- **ASSIGNMENT**: Reproduce from the records below, with no pictures, exactly the lines between the one containing "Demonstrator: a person" and the one containing "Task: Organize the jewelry", inclusive.

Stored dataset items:
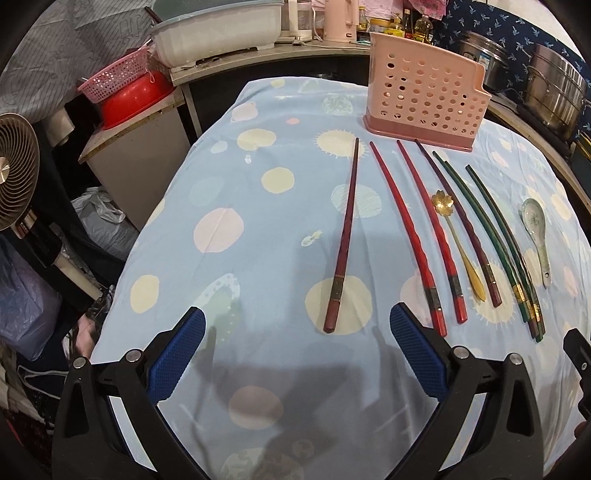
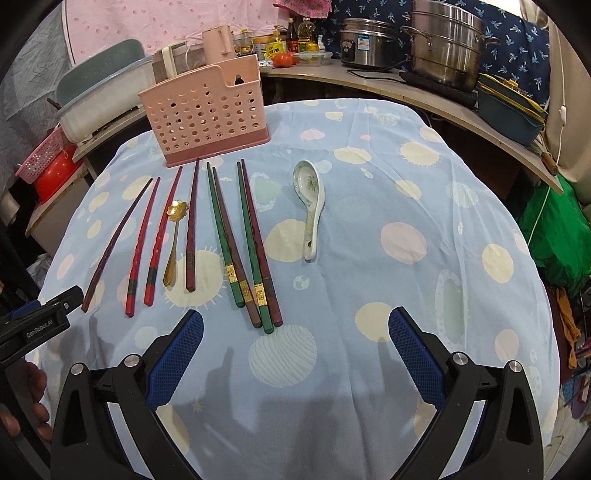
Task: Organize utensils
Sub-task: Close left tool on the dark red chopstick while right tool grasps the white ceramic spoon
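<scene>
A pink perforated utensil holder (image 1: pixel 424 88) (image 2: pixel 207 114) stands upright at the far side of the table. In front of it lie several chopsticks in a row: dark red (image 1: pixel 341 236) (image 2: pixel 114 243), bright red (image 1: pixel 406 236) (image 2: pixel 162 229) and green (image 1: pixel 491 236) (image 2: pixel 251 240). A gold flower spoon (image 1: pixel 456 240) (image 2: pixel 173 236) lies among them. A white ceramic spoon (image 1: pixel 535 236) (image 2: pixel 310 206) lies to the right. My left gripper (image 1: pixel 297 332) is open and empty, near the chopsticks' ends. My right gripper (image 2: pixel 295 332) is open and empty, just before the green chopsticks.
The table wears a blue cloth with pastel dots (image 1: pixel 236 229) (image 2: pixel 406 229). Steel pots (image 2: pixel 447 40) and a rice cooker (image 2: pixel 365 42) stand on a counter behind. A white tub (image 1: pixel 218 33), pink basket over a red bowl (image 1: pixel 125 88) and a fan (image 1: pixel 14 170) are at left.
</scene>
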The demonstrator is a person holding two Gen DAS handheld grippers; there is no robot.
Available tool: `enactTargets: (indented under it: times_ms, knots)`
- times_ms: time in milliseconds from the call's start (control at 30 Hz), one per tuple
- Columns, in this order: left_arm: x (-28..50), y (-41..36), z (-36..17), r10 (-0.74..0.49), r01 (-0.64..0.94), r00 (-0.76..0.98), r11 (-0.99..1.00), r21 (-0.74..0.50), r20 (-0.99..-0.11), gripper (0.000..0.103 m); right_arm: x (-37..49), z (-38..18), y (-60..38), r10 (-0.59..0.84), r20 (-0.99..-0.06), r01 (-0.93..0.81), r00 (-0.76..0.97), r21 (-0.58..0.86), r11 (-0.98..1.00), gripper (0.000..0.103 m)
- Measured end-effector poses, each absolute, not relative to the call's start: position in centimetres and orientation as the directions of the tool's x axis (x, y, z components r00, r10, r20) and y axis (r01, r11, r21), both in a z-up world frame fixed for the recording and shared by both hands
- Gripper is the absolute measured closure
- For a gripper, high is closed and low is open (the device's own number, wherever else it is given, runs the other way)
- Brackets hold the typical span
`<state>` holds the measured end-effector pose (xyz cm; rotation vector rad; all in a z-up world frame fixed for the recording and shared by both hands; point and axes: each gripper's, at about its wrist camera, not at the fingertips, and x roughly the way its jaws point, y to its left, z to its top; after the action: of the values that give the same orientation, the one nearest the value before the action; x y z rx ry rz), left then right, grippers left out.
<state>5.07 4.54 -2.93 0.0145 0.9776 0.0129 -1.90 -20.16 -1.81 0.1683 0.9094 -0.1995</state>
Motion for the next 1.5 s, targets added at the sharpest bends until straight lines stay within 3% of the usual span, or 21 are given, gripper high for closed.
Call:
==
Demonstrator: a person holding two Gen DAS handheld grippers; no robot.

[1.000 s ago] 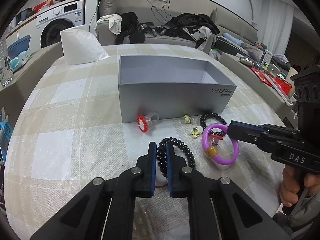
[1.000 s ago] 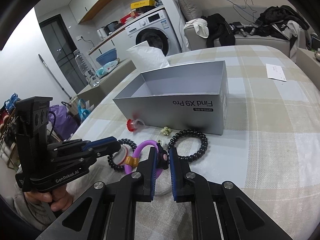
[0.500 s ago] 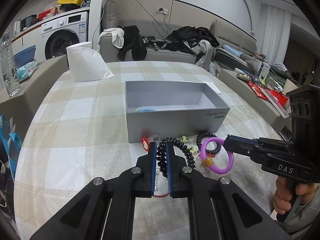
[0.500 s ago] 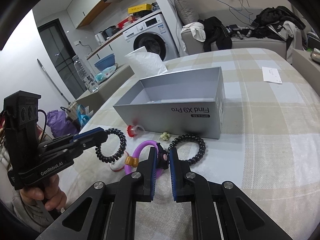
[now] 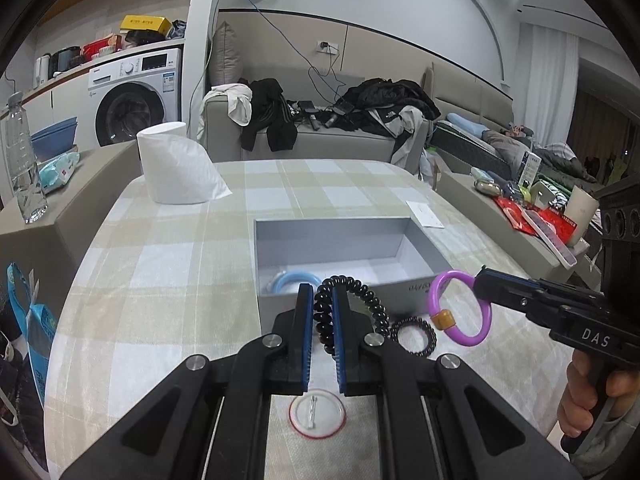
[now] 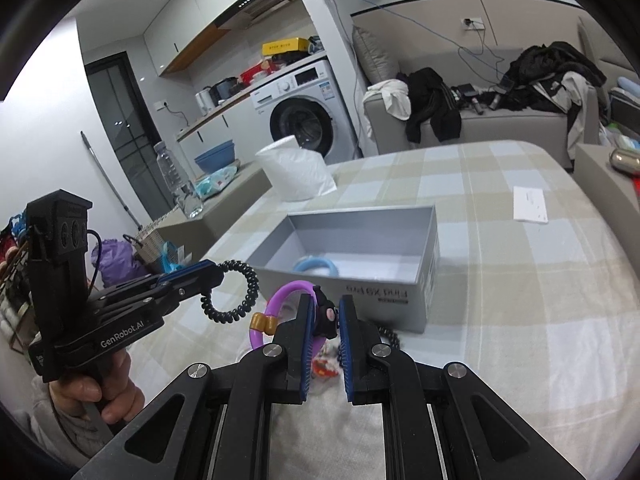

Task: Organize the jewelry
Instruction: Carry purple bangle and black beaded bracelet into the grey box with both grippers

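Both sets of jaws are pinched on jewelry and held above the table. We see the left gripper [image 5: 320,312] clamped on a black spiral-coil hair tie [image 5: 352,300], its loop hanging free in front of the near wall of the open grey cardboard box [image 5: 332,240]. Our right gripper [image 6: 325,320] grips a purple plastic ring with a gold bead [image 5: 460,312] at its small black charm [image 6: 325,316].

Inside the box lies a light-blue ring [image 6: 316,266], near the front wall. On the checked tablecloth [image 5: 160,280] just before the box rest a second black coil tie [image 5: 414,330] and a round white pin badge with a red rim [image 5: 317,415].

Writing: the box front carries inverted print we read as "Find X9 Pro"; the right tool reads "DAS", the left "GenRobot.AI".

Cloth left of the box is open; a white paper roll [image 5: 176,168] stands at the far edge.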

- **RESPONSE**:
Demonstrator: a person holding two Gen DAS handheld grippers; no robot.

[1.000 s ago] 
[1.000 s ago] 
[0.500 s ago] 
[0.500 s ago] 
[now] 
[now] 

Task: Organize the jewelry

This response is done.